= Beginning of Section =

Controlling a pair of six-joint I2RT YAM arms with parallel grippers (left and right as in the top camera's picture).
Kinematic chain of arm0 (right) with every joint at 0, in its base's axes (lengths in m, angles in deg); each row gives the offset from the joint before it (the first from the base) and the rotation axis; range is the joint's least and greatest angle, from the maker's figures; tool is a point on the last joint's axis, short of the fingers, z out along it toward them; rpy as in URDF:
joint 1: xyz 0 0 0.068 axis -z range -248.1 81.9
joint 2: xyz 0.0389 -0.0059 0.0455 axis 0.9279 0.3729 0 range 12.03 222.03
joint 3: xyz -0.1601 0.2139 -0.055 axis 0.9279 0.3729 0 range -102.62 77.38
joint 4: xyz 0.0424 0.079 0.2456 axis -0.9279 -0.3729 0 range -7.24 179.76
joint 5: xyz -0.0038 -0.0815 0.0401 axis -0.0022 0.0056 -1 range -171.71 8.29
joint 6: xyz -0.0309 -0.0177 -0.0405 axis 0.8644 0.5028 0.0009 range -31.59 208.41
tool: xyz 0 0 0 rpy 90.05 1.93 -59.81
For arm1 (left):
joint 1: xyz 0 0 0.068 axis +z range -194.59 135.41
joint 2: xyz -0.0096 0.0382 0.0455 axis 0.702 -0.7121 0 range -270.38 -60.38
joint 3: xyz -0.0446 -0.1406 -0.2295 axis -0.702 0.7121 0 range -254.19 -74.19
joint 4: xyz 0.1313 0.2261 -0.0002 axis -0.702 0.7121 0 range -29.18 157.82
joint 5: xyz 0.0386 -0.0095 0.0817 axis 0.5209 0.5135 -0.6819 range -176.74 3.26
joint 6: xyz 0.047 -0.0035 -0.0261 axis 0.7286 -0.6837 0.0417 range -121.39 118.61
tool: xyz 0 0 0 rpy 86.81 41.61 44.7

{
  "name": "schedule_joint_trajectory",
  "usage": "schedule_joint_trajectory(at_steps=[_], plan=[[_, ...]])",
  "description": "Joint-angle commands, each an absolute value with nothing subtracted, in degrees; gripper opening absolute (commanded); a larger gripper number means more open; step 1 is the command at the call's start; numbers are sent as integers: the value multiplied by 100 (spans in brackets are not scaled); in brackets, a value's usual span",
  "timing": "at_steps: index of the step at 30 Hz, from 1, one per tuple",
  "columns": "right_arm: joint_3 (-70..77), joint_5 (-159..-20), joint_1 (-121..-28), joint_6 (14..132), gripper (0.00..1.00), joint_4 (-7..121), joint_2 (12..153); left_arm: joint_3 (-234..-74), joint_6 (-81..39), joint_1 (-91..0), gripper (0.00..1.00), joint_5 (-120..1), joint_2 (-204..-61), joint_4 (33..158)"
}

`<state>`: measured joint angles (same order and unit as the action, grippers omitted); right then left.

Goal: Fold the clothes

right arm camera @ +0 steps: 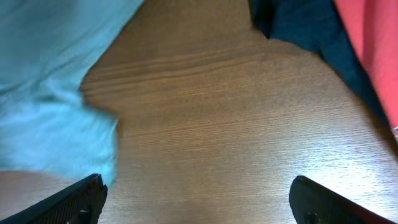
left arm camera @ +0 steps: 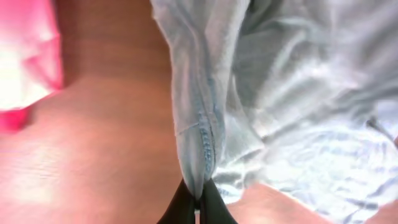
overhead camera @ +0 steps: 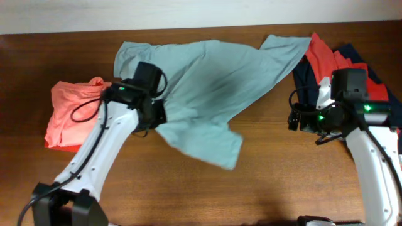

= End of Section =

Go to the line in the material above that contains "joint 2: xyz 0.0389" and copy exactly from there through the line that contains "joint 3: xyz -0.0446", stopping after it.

joint 2: xyz 0.0389 -0.0059 0.0455 axis 0.9279 0.3729 0 range 12.03 222.03
joint 3: xyz -0.1601 0.2139 -0.055 axis 0.9279 0.3729 0 range -102.62 77.38
joint 4: xyz 0.0424 0.079 0.2456 axis -0.9279 -0.3729 0 range -7.24 179.76
joint 5: xyz -0.0038 -0.0815 0.0401 axis -0.0022 0.0056 -1 range -171.71 8.29
joint 6: xyz -0.0309 -0.0177 -0.0405 axis 0.8644 0.5028 0.0009 range -31.59 208.41
tool: xyz 0 0 0 rpy 90.05 1.93 -59.81
For arm1 (left):
joint 1: xyz 0 0 0.068 axis +z range -194.59 135.41
joint 2: xyz -0.0096 0.0382 0.0455 axis 0.702 -0.7121 0 range -270.38 -60.38
joint 3: xyz -0.0446 -0.1406 -0.2295 axis -0.702 0.7121 0 range -254.19 -74.19

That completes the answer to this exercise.